The boy learns his lesson – things you torture will come back to haunt you. Pay attention CIA and MI6! Meanwhile, Janacek’s Osud is much less playful and more concerned with the nature of creativity and its muses. Composer Zivny (John Graham-Hall) is trying to finish a difficult opera. His previous muse and lover, Mila (Giselle Allen) finds him in creative retreat. She introduces him to their lovechild, Doubek (Bryn Mashburn) and they renew their life together. Five years later and Zivny is still struggling to finish his opera. He is married to Mila who has brought her mother (Rosalind Plowright). Mother has been driven crazy with the shame of Mila’s marriage to a penniless composer. Both daughter and mother fall to their deaths in a storm. Fifteen years later and on the eve of its premiere, Zivny still hasn’t finished his opera as the last act fell to its death with his muse. Zivny dies in the arms of his grown son (Warren Gillespie). Giselle Allen as Mila was really excellent but John Graham-Hall’s performance as Zivny was towering and held the opera together with his endless search for creative truth and an ending.

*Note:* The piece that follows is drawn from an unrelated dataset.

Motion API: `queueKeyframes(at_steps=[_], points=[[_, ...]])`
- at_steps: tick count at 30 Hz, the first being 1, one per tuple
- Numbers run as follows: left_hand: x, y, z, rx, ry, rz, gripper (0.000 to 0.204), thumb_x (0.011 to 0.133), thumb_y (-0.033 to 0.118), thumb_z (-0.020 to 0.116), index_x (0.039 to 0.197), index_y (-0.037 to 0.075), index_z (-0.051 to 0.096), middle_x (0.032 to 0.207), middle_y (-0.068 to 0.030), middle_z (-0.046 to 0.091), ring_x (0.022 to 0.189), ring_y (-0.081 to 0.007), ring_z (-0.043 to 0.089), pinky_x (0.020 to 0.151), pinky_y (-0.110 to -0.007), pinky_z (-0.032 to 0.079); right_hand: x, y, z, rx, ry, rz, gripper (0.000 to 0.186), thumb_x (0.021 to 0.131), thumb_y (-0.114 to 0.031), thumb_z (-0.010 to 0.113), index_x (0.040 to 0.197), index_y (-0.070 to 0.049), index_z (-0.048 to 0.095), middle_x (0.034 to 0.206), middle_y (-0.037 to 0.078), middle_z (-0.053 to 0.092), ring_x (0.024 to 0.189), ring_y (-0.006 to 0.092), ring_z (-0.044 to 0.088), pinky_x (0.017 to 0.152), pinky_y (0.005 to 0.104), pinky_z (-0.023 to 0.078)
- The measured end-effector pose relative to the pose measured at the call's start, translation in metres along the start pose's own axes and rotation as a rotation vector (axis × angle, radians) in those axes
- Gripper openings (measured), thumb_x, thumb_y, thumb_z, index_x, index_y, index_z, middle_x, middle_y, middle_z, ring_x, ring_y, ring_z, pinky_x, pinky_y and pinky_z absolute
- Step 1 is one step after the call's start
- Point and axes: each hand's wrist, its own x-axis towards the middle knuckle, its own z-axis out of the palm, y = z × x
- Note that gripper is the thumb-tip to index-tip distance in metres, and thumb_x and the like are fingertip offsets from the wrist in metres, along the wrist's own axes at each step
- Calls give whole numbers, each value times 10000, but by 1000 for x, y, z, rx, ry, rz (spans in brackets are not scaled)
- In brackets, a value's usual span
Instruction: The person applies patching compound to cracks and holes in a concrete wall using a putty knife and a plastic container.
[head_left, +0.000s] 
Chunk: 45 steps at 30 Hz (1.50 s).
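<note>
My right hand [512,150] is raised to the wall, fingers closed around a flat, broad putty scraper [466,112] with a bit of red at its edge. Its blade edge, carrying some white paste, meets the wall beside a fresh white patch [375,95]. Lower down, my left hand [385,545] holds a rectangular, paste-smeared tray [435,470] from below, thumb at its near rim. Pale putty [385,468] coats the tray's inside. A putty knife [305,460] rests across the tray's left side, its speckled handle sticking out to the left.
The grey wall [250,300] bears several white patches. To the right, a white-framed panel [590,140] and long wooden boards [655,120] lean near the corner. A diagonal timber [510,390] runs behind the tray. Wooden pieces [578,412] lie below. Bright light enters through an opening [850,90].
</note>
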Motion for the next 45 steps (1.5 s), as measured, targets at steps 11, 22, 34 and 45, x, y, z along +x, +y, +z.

Finally, we come to Bernstein’s Trouble in Tahiti and Gilbert and Sullivan’s Trail by Jury. In truth, the Bernstein is more musical than operatic. You can hear the melodies of West Side Story foretold in arias like There’s a Garden and the underlying theme of trouble in post-war America is certainly echoed here. It could be called Trouble in Suburbia as the plot revolves around the troubled marriage of Sam (Quirijn de Lang) and Dinah (Wallis Giunta), locked in their little white suburban prison and held together only by the presence of Junior (a big round of applause for Charlie Southby). It is a duet supplemented by a radio jazz trio (Fflur Wyn, Joseph Shovelton and Nicholas Butterfield).
I found it melodious and sad but I think Bernstein’s enemy is not suburban marriage but American capitalism. The grand finale was provided by a high energy, rip roaring rendition of Trial by Jury. It was a bravado ensemble performance but the stand-out was a belting turn of The Judge’s Song by Jeremy Peaker as the Learned Judge. The whole company must be given a huge bravo and a standing ovation, and a final hurrah to set designer, Charles Edwards whose sets for all the operas were innovative, functional and gave everything a unified aesthetic. Not only that, he directed the brilliant Pagliacci as well.
I though the whole week a great success and I enjoyed every moment. I hope that Opera North’ s choice of six Little Greats goes some way to redressing opera’s age imbalance. Though, as I stood to let a couple pass, the gentleman said “thank you, young man”.